Try it: Output only the lines below from the one holding "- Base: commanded" down to the one holding "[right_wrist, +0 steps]", both end lines included and every picture dropped.

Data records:
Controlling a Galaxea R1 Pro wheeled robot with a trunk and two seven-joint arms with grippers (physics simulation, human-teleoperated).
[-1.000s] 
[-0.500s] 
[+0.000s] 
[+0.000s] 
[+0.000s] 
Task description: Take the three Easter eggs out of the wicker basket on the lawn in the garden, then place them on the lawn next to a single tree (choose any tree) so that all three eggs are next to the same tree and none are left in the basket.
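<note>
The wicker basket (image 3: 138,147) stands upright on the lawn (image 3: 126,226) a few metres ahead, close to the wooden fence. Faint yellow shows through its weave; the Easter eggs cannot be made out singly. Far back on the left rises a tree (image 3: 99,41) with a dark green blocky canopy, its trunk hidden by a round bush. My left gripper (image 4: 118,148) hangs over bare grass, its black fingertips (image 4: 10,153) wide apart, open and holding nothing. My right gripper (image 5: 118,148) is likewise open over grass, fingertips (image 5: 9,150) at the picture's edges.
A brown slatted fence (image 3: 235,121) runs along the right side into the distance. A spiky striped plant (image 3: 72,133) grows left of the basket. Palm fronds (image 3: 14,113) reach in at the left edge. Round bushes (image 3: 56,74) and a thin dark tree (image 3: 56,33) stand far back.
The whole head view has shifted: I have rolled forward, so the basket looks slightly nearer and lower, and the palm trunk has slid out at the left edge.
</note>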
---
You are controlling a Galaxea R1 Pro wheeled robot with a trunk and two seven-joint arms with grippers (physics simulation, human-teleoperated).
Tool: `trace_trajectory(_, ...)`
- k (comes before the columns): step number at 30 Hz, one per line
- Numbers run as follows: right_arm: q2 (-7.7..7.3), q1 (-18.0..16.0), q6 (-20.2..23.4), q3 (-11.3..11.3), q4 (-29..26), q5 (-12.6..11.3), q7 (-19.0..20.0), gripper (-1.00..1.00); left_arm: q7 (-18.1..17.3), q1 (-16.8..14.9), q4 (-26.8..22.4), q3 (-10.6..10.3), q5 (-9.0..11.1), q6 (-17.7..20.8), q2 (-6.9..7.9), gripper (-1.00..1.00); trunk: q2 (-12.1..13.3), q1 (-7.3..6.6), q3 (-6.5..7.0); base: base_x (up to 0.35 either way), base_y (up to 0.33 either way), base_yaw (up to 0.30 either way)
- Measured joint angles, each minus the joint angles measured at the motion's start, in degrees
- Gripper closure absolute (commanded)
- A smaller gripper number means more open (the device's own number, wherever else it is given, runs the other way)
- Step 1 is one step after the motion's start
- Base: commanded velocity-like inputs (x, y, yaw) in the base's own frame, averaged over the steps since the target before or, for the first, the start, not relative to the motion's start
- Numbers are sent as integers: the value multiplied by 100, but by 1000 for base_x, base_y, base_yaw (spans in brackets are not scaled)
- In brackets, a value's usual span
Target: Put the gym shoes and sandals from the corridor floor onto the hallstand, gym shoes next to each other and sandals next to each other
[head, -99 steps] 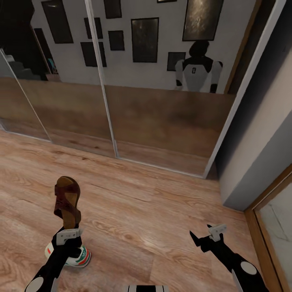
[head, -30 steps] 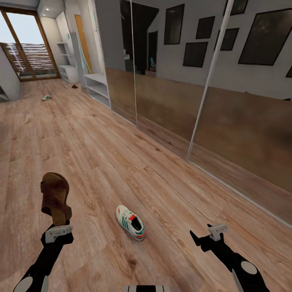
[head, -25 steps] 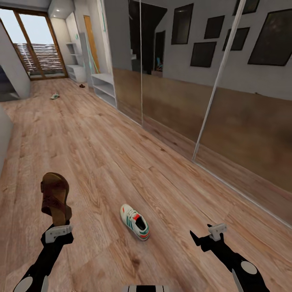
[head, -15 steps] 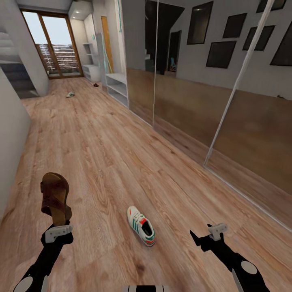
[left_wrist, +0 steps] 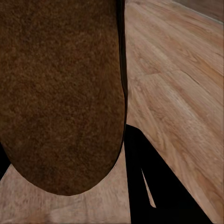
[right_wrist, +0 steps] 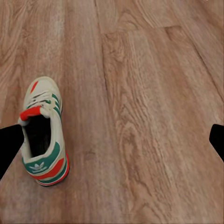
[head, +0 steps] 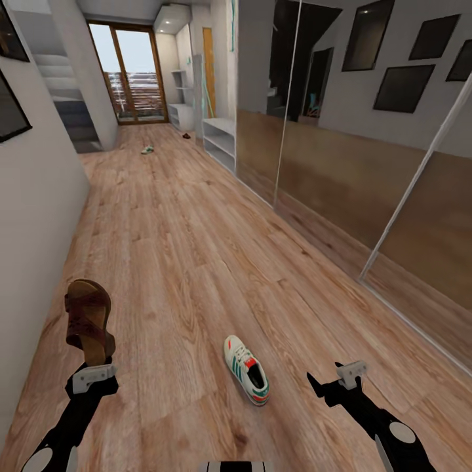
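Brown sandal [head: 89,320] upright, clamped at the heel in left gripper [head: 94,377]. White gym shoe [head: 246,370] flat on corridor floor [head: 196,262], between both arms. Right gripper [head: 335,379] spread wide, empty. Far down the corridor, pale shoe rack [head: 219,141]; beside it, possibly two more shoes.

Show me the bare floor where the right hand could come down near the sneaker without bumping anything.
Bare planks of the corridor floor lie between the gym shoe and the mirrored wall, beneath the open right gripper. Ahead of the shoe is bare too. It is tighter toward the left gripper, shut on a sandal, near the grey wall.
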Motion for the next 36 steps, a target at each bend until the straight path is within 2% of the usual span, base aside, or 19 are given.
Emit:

Solved exercise:
- Base: commanded velocity-like inputs (x, y, yaw) in the base's own frame, averaged over the steps since the target before or, for the first, the start, not relative to the motion's start
- Numbers are sent as integers: the value multiplied by 100, but by 1000 for base_x, base_y, base_yaw (spans in brackets are not scaled)
- In brackets, a value's usual span
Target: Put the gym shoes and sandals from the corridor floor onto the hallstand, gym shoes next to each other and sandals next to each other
[head, -99 steps] 
[head, -30 steps] 
[head, -25 steps] 
[head, -15 steps] 
[left_wrist, +0 steps] 
[right_wrist, +0 steps] 

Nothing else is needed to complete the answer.